In the letter — which includes an attached one-page postscript — Rayburn’s broad script tells of his fondness for her father and almost poetically laments how it’s difficult for him to find words to express his condolences.
“I must write you a word but what shall I say — Oh! How shallow words, how paltry to convey a deep feeling — but let me say that in your sorrow unseen hands are extended toward you and would, if possible, brush away the clouds that are about you.”
Bacon and co-author D.B. Hardeman included a chapter about the marriage in their book, suggesting the new Mrs. Rayburn immediately disliked the Washington apartment he had selected for them. She also objected to her husband and his colleagues guzzling free-flowing liquor during Prohibition, and engaged in at least a couple public spats with him. Two months and 25 days after their wedding, she left for Texas.
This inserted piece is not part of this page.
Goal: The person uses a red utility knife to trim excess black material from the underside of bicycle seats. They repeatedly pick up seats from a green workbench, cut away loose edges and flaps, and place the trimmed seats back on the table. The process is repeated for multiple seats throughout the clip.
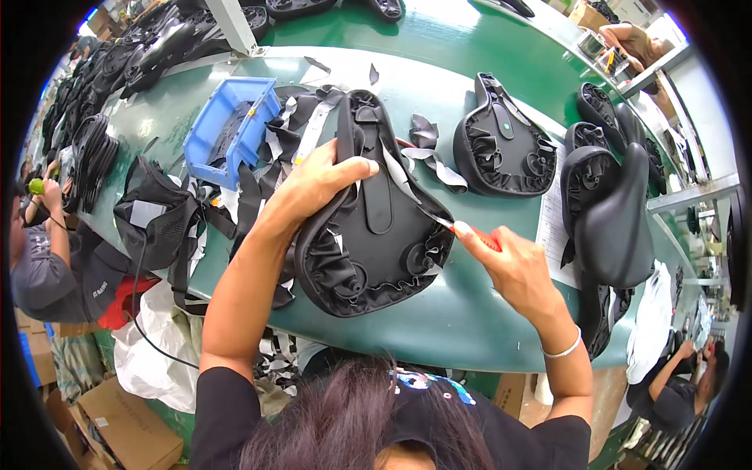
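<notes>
The left hand (313, 184) grips the upturned saddle (368, 227) by its narrow end, long axis pointing away, while the right hand (509, 262), closed on what seems a red-handled blade (462, 229), meets its right edge.

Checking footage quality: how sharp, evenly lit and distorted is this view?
Head view: fisheye bends the green table edge, with black vignette at the rim; lighting is bright and even, with soft glare on the tabletop; the saddle and both hands are sharp; the upper right corner is overexposed.
</notes>
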Demonstrator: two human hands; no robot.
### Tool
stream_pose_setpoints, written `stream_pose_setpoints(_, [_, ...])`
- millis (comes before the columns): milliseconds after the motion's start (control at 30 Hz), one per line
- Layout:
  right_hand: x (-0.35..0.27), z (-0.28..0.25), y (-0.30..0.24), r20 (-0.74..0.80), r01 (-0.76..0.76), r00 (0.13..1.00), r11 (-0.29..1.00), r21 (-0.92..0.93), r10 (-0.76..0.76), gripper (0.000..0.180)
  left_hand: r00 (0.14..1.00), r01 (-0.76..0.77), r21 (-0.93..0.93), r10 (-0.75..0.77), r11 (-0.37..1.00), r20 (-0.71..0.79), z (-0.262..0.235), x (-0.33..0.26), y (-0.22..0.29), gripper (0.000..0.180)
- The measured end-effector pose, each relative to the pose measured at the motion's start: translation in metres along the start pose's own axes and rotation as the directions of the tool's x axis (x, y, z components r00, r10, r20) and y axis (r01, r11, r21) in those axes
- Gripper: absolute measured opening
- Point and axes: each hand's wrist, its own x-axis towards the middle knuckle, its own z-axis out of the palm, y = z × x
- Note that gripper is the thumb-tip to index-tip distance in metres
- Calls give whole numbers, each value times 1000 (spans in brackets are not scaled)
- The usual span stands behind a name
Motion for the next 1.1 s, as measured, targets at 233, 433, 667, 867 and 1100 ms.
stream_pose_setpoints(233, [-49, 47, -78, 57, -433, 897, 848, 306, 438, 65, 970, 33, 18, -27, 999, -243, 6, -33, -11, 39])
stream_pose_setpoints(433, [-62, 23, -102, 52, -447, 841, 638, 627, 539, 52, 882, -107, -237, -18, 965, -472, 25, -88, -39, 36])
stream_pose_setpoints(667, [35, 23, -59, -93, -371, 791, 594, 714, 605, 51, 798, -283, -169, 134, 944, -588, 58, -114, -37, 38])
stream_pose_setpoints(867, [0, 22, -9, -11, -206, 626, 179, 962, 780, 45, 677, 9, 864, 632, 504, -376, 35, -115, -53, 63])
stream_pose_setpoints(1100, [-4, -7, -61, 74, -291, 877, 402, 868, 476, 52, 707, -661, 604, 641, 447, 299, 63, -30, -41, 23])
Reed Penney, who’s producing a Rayburn documentary and learned of the letter after interviewing Jeff Neely III, has suggested the document be donated to the University of Texas Briscoe Center for American History, which includes a Rayburn museum in Bonham and a collection of Rayburn documents in Austin.
Briscoe spokesman Benjamin Wright said the center would be delighted to have the letter, since its holdings primarily are political rather than personal.
Jeff Neely III has yet to decide its fate. He has been keeping the letter in a cabinet with a copy of Rayburn’s biography and is considering framing it.
But like so many others who have researched Rayburn’s life, he acknowledges the rare note still does little to explain his grandmother’s short chapter in Rayburn’s long public life.
“It was a total mystery to me,” Neely III said. “Nobody knows what happened.
“They took the secret to their graves.”